* **WHAT TO DO**:
Transcribe the listing below only from the line with "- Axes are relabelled" up to and including the line with "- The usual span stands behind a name".

▶

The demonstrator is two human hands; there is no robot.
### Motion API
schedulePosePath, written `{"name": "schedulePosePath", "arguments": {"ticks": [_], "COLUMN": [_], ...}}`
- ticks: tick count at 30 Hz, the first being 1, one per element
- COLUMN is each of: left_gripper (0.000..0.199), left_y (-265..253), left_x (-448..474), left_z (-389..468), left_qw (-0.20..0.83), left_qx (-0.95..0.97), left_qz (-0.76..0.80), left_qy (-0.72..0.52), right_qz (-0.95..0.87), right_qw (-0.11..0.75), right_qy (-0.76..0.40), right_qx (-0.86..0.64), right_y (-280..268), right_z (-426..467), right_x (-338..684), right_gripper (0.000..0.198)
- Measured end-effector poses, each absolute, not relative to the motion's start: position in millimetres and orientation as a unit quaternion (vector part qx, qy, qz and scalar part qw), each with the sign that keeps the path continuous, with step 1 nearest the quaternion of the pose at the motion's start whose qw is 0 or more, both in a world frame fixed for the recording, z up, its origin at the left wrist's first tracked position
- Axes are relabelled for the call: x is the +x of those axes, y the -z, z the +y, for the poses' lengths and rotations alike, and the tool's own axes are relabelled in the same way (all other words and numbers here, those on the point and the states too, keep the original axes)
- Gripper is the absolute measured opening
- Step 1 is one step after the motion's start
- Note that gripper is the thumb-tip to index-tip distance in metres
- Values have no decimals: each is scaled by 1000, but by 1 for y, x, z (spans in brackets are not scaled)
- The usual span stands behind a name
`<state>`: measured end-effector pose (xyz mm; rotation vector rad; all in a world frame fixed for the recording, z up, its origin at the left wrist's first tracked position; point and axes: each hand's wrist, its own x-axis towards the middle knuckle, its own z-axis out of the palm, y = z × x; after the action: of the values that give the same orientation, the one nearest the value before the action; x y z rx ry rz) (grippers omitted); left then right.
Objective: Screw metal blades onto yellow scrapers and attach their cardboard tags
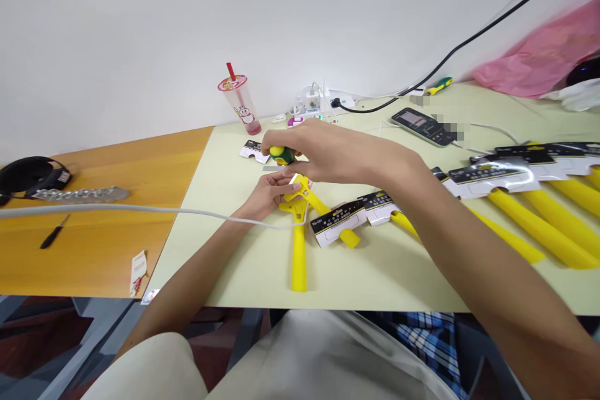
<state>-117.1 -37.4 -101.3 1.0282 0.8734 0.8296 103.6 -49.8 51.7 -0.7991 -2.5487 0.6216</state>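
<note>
My right hand (312, 147) is wrapped round the green and yellow handle of a screwdriver (281, 155), held upright; its tip is hidden behind my fingers. Below it, my left hand (269, 192) pinches the head of a yellow scraper (319, 205) whose handle slants down to the right. A second yellow scraper (299, 259) lies just under it, handle toward the front edge of the table. To the right is a black and white cardboard sleeve (338, 222) with a yellow handle end poking out. Behind my hands rests another black and white card (253, 151).
More carded yellow scrapers (544, 225) are heaped on the right. A phone (422, 126), a power strip (312, 100) and a plastic cup with a straw (242, 106) stand at the back. A white cable (225, 217) crosses in front. A small black screwdriver (52, 234) lies left.
</note>
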Motion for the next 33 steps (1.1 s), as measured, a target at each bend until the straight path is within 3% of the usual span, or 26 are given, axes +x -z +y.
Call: {"name": "schedulePosePath", "arguments": {"ticks": [12,19,26,33], "left_gripper": [36,45,40,35], "left_y": [93,86,70,32], "left_x": [-119,-119,-112,-96], "left_z": [-42,-43,-42,-25], "left_qw": [728,702,695,672], "left_qx": [470,489,480,534], "left_qz": [376,376,386,368], "left_qy": [-330,-355,-372,-357], "right_qz": [-926,-915,-927,-891], "right_qw": [165,216,196,286], "right_qy": [-211,-188,-170,-177], "right_qx": [-265,-285,-270,-306], "right_y": [-60,-69,-75,-91], "right_z": [-57,-62,-71,-90], "right_x": [115,119,126,136], "right_gripper": [16,14,19,31]}}
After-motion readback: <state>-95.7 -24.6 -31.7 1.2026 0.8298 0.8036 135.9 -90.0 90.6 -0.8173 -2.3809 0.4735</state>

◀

* **RESPONSE TO THE TASK**:
- Axes are relabelled for the call: x is the +x of those axes, y the -z, z the +y, for the poses' lengths and rotations alike, and the tool's own axes are relabelled in the same way (all other words and numbers here, those on the point and the states too, keep the original axes)
- Gripper is the absolute measured opening
- Step 1 is one step after the motion's start
- Note that gripper is the thumb-tip to index-tip distance in metres
- Values have no decimals: each is scaled by 1000, but by 1 for y, x, z (spans in brackets are not scaled)
- The usual span stands behind a name

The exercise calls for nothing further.